_EXERCISE GOAL_. Would you please retype, exactly, the lines of the listing below between the line with "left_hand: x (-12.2" and the line with "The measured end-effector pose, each", inclusive?

_DATA SHOWN_.
----------

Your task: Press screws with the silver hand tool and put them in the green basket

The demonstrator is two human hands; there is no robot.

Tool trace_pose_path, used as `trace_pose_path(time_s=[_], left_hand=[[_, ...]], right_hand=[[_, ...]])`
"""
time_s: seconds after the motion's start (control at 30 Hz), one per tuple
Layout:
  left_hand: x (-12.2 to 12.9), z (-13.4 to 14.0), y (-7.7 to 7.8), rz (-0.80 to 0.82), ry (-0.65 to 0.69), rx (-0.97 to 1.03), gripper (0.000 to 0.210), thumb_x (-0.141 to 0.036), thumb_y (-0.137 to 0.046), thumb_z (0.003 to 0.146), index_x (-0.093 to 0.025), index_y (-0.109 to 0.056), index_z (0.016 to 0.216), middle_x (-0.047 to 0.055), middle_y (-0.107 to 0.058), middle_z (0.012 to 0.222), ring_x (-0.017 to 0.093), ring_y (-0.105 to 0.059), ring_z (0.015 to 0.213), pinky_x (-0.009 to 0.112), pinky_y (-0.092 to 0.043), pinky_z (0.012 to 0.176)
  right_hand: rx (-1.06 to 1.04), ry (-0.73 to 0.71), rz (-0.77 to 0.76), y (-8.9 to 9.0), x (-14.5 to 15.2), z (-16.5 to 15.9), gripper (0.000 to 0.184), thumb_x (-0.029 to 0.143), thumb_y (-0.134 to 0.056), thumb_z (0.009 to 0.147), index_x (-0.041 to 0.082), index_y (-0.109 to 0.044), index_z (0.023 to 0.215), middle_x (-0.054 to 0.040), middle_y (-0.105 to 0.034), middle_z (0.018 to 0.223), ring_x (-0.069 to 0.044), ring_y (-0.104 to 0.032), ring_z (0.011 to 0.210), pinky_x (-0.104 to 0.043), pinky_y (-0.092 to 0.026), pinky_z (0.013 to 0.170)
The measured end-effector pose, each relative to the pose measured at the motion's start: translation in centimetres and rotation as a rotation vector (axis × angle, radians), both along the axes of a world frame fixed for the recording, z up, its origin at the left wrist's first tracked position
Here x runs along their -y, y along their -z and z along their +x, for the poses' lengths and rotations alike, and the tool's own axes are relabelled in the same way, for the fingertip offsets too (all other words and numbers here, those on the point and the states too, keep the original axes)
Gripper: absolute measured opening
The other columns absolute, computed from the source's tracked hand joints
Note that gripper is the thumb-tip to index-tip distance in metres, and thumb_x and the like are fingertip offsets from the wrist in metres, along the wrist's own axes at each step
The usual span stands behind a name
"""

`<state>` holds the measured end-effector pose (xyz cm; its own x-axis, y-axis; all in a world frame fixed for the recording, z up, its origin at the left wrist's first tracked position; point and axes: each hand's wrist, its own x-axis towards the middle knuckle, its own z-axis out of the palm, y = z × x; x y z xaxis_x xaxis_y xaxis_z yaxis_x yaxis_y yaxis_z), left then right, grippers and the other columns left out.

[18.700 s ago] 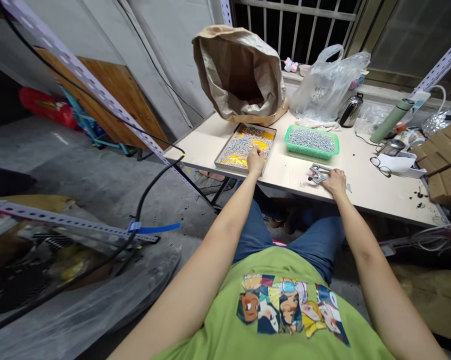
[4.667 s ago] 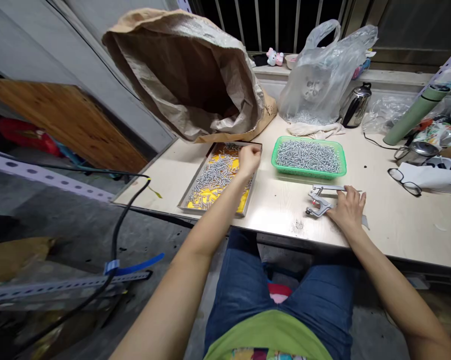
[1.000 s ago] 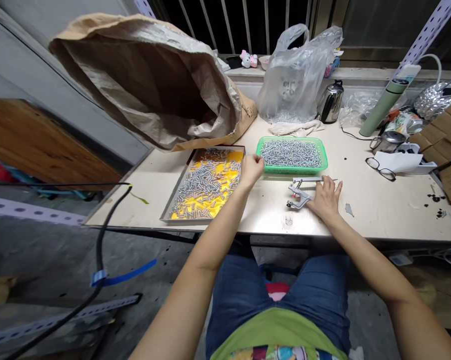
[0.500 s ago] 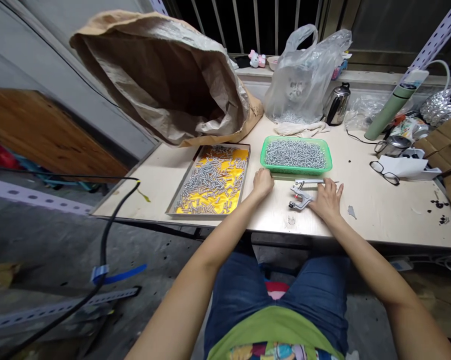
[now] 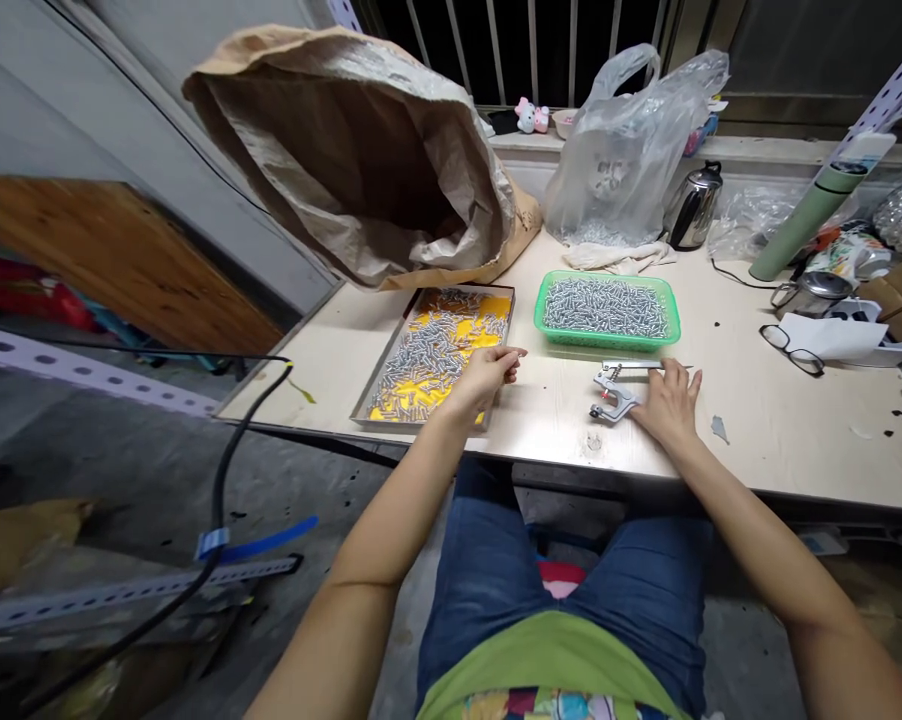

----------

_TASK OUTPUT_.
  left_hand: x (-12.2 to 12.9), z (-13.4 to 14.0), y (-7.7 to 7.8), rz (-0.80 to 0.82), ry (-0.65 to 0.69), rx (-0.97 to 1.03), gripper (0.000 to 0.210), thumb_x (-0.141 to 0.036), thumb_y (-0.137 to 0.046), thumb_z (0.003 to 0.146), index_x (-0.093 to 0.025), index_y (-0.109 to 0.056), index_z (0.016 to 0.216), middle_x (-0.047 to 0.055), middle_y (-0.107 to 0.058), middle_z (0.012 to 0.222), ring_x (-0.017 to 0.093), ring_y (-0.105 to 0.059), ring_z (0.015 to 0.213), pinky_x (-0.009 to 0.112), pinky_y (-0.092 to 0.043), pinky_z (0.012 to 0.176)
  right_hand: rx (-1.06 to 1.04), ry (-0.73 to 0.71), rz (-0.77 to 0.76), y (-8.9 to 9.0), x (-14.5 to 15.2), z (-16.5 to 15.9), gripper (0.000 to 0.184), thumb_x (-0.029 to 0.143), thumb_y (-0.134 to 0.056), thumb_z (0.009 to 0.147), index_x (-0.041 to 0.082), index_y (-0.109 to 0.044), index_z (0.023 to 0.215), middle_x (-0.054 to 0.040), middle_y (-0.105 to 0.034), middle_z (0.018 to 0.223), ring_x (-0.069 to 0.044), ring_y (-0.104 to 0.032), ring_z (0.011 to 0.210), pinky_x (-0.104 to 0.043), pinky_y (-0.092 to 0.026), pinky_z (0.013 to 0.170)
The measured end-effector pose, each relative to the pose measured at the motion's start: translation in centimetres and rotation as a rotation vector (axis × angle, radians), both along the axes of a world frame fixed for the recording, z up, its origin at the left wrist's first tracked position

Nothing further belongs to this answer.